Six days after, however, the barrage of media hype of his ‘incivility’ to the Governor forced Fani-Kayode to explain his role in the elopement saga. He claimed that the Western Region Government had not “the slightest courtesy” to invite him to the function and the opposition, which he headed, felt slighted by this governmental behaviour. As such, he had to excuse himself from meeting the VIPs and the Governor. The Tribune could not be placated by this explanation and went to town with another editorial comment with the title, Fairy tale, vilifying this reply by the NCNC Opposition Leader, a rationalization which it called a “concocted after-thought” and a “puerile defence of a serious charge,” reasoning that Fani-Kayode “deliberately snubbed the Governor” and as such, deserved “serious strictures.”

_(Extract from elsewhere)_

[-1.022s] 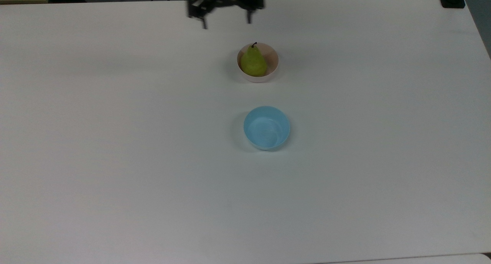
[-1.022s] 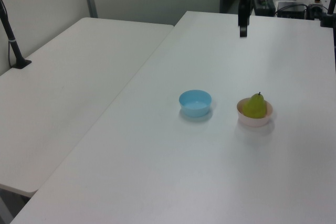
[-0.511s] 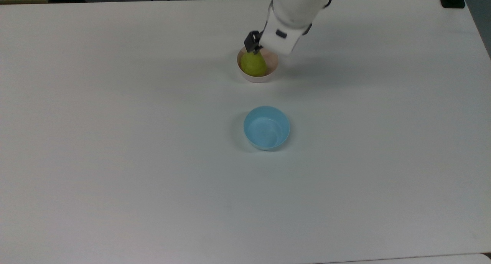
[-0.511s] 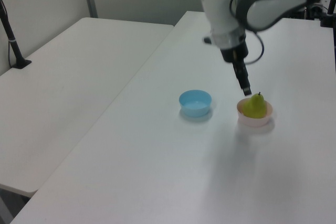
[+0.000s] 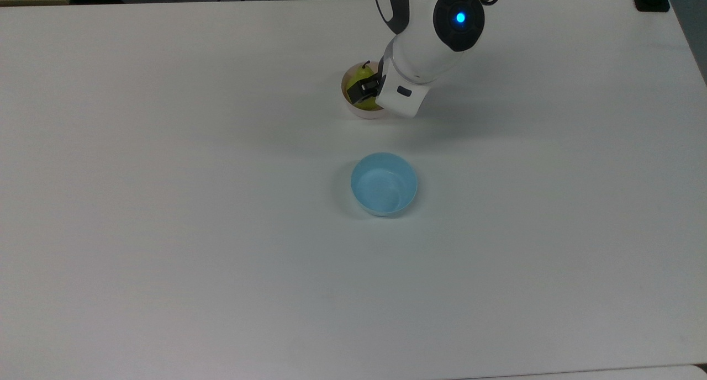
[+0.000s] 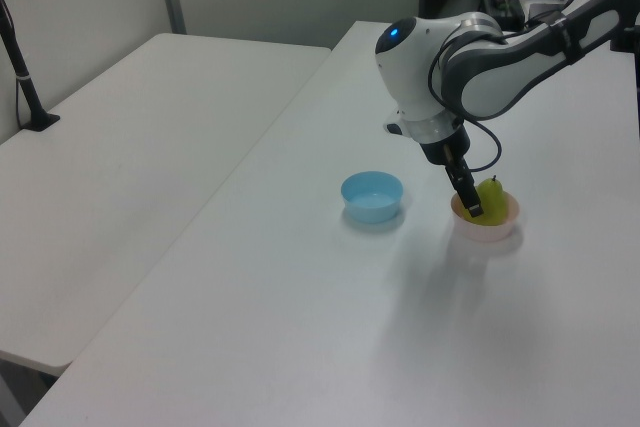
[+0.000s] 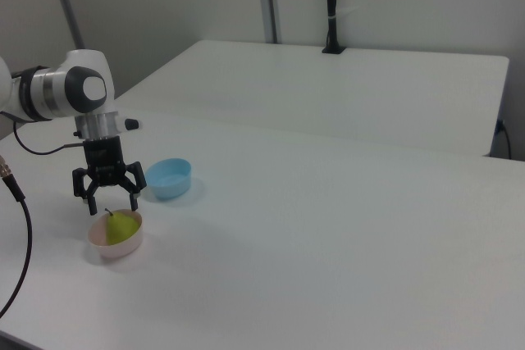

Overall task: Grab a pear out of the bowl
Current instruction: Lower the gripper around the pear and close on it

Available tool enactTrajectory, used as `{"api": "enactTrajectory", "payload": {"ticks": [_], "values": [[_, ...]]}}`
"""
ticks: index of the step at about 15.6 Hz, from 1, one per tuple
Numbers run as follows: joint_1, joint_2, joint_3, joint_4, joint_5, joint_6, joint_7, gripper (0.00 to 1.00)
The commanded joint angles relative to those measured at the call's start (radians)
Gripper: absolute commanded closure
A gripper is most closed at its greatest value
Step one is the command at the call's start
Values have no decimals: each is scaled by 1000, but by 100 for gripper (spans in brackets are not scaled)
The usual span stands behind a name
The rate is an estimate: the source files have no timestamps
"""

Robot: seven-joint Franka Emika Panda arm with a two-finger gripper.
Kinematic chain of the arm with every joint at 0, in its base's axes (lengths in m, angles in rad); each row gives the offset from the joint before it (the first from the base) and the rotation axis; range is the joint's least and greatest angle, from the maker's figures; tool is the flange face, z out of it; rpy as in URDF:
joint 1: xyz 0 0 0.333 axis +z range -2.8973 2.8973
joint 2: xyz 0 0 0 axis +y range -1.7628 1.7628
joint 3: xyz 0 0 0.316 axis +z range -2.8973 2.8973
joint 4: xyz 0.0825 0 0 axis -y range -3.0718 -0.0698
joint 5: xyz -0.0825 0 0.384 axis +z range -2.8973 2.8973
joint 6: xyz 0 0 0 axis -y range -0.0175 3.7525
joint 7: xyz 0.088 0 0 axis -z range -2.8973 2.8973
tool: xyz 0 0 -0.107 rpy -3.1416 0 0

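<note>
We take the pink bowl [image 5: 351,105] as our landmark; it stands on the white table [image 5: 165,203]. The pear [image 7: 121,225] lies inside this bowl, with its dark stem pointing up, and it rests on the bowl, not lifted.

The gripper [image 7: 107,202] hangs directly above the bowl. In the right view we see its two fingers spread wide, one on each side of the pear's top, and they do not touch the fruit. So the gripper is open and holds nothing. In the left view one finger [image 6: 474,210] reaches down beside the pear [image 6: 490,199], at the edge of the bowl [image 6: 497,231] nearer to the blue bowl. In the top view the white wrist of the arm [image 5: 425,32] covers a part of the bowl, and we see the pear [image 5: 361,71] partly behind the dark gripper [image 5: 369,90].

The light blue bowl [image 5: 384,184] stands apart from the pink bowl, below it in the top view, and on the right view's right of it [image 7: 169,178]. It is upright.

A second white table [image 6: 130,147] stands beyond the blue bowl as seen from the pink bowl, on the left view's left.
</note>
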Motion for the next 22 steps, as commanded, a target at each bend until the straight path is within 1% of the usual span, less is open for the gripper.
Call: {"api": "enactTrajectory", "payload": {"ticks": [1,2,3,4,7,9,11,13,14,16,19,22], "values": [[6,-21,-5,-44,-32,26,-32,6],[4,-16,-5,-49,-36,26,-32,13],[4,-11,-5,-49,-38,26,-35,16],[3,-8,-5,-51,-38,26,-39,18],[4,-1,-5,-54,-49,26,-41,18],[6,-1,-5,-63,-50,29,-43,23],[4,-1,-5,-63,-52,29,-43,33],[0,-2,-3,-63,-50,28,-62,48],[-2,-5,-3,-63,-50,26,-70,53],[-3,-14,-3,-60,-50,20,-70,55],[-6,-57,-3,-52,-39,6,-72,55],[-12,-102,-3,-20,-21,-72,-90,55]]}}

Oba Aderemi, the Governor-General, in the early hours of May 29, 1962, was however unceremoniously and humiliatingly forced to evacuate his belongings and vacate his official residence as a result of the State of Emergency Orders by the Northern People’s Congress (NPC) government, in apparent collusion with the Akintola government of the Western Region. Some people reasoned that this incivility of the powers-that-be against the spiritual head of the Yoruba people, forcing him to leave his abode that unceremoniously, was responsible for the calamity that befell Nigeria in January, 1966, a calamity from which Nigeria has since not recovered.
Festus Adedayo is an Ibadan-based journalist.